_Activity_
Output the whole listing below. Keep it exact.

▬▬▬▬▬▬

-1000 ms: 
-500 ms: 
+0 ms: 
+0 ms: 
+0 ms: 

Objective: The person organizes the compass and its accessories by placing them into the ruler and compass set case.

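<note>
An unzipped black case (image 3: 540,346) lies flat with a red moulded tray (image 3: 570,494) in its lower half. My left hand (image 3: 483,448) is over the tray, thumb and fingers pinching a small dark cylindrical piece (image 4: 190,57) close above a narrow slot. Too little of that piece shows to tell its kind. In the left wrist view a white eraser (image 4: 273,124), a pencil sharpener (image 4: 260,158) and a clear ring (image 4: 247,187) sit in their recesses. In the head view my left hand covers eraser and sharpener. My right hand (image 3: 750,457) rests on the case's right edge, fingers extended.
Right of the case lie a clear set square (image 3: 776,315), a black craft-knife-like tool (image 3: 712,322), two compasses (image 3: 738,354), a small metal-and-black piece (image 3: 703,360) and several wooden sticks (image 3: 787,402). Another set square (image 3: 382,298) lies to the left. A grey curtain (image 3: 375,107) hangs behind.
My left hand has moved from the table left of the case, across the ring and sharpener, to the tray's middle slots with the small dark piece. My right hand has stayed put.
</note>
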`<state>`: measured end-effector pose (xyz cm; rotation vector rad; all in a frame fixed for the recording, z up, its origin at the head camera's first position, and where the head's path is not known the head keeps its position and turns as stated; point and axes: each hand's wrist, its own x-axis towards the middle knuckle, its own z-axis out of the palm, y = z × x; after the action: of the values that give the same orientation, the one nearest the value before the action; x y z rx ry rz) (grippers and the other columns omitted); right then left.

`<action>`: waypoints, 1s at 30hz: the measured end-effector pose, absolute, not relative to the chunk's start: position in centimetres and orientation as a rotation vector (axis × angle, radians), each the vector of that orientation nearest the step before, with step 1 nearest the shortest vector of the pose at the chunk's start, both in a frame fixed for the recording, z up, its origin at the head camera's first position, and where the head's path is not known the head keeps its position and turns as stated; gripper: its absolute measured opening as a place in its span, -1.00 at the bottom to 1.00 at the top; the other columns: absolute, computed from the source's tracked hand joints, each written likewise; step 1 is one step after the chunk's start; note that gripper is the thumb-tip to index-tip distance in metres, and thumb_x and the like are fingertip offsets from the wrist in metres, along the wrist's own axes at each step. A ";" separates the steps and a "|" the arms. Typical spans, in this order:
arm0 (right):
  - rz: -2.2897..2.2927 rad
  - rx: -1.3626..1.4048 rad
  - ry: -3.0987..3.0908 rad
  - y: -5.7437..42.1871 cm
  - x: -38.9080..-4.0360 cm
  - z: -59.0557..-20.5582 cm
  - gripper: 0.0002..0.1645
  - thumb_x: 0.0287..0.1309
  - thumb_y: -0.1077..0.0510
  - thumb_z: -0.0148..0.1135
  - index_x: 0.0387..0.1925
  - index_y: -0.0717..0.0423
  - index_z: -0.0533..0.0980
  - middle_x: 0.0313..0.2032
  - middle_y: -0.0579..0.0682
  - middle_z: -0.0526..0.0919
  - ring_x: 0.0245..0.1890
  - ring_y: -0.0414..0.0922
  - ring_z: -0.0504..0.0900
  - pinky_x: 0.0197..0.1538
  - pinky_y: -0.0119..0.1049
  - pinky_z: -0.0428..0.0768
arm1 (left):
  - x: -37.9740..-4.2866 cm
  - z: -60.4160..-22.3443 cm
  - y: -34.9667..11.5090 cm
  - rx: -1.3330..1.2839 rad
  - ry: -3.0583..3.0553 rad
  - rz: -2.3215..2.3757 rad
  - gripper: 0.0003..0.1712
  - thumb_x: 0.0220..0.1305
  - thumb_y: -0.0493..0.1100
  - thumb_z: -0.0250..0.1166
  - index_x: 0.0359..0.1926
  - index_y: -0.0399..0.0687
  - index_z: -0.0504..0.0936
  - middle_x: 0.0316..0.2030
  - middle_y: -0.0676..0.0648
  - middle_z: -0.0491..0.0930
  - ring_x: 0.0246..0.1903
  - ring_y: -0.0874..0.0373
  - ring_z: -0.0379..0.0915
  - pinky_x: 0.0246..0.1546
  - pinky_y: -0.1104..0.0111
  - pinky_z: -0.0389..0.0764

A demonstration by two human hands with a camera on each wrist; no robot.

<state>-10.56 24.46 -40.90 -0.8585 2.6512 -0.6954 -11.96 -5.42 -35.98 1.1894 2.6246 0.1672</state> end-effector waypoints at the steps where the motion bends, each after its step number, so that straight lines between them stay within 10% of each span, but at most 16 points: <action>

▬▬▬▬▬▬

_Exercise solution_
-1000 ms: 
-500 ms: 
+0 ms: 
+0 ms: 
+0 ms: 

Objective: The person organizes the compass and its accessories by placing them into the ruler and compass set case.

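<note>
An unzipped black case (image 3: 540,346) lies flat with a red moulded tray (image 3: 570,494) in its lower half. My left hand (image 3: 483,448) is over the tray, thumb and fingers pinching a small dark cylindrical piece (image 4: 190,57) close above a narrow slot. Too little of that piece shows to tell its kind. In the left wrist view a white eraser (image 4: 273,124), a pencil sharpener (image 4: 260,158) and a clear ring (image 4: 247,187) sit in their recesses. In the head view my left hand covers eraser and sharpener. My right hand (image 3: 750,457) rests on the case's right edge, fingers extended.
Right of the case lie a clear set square (image 3: 776,315), a black craft-knife-like tool (image 3: 712,322), two compasses (image 3: 738,354), a small metal-and-black piece (image 3: 703,360) and several wooden sticks (image 3: 787,402). Another set square (image 3: 382,298) lies to the left. A grey curtain (image 3: 375,107) hangs behind.
My left hand has moved from the table left of the case, across the ring and sharpener, to the tray's middle slots with the small dark piece. My right hand has stayed put.
</note>
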`<state>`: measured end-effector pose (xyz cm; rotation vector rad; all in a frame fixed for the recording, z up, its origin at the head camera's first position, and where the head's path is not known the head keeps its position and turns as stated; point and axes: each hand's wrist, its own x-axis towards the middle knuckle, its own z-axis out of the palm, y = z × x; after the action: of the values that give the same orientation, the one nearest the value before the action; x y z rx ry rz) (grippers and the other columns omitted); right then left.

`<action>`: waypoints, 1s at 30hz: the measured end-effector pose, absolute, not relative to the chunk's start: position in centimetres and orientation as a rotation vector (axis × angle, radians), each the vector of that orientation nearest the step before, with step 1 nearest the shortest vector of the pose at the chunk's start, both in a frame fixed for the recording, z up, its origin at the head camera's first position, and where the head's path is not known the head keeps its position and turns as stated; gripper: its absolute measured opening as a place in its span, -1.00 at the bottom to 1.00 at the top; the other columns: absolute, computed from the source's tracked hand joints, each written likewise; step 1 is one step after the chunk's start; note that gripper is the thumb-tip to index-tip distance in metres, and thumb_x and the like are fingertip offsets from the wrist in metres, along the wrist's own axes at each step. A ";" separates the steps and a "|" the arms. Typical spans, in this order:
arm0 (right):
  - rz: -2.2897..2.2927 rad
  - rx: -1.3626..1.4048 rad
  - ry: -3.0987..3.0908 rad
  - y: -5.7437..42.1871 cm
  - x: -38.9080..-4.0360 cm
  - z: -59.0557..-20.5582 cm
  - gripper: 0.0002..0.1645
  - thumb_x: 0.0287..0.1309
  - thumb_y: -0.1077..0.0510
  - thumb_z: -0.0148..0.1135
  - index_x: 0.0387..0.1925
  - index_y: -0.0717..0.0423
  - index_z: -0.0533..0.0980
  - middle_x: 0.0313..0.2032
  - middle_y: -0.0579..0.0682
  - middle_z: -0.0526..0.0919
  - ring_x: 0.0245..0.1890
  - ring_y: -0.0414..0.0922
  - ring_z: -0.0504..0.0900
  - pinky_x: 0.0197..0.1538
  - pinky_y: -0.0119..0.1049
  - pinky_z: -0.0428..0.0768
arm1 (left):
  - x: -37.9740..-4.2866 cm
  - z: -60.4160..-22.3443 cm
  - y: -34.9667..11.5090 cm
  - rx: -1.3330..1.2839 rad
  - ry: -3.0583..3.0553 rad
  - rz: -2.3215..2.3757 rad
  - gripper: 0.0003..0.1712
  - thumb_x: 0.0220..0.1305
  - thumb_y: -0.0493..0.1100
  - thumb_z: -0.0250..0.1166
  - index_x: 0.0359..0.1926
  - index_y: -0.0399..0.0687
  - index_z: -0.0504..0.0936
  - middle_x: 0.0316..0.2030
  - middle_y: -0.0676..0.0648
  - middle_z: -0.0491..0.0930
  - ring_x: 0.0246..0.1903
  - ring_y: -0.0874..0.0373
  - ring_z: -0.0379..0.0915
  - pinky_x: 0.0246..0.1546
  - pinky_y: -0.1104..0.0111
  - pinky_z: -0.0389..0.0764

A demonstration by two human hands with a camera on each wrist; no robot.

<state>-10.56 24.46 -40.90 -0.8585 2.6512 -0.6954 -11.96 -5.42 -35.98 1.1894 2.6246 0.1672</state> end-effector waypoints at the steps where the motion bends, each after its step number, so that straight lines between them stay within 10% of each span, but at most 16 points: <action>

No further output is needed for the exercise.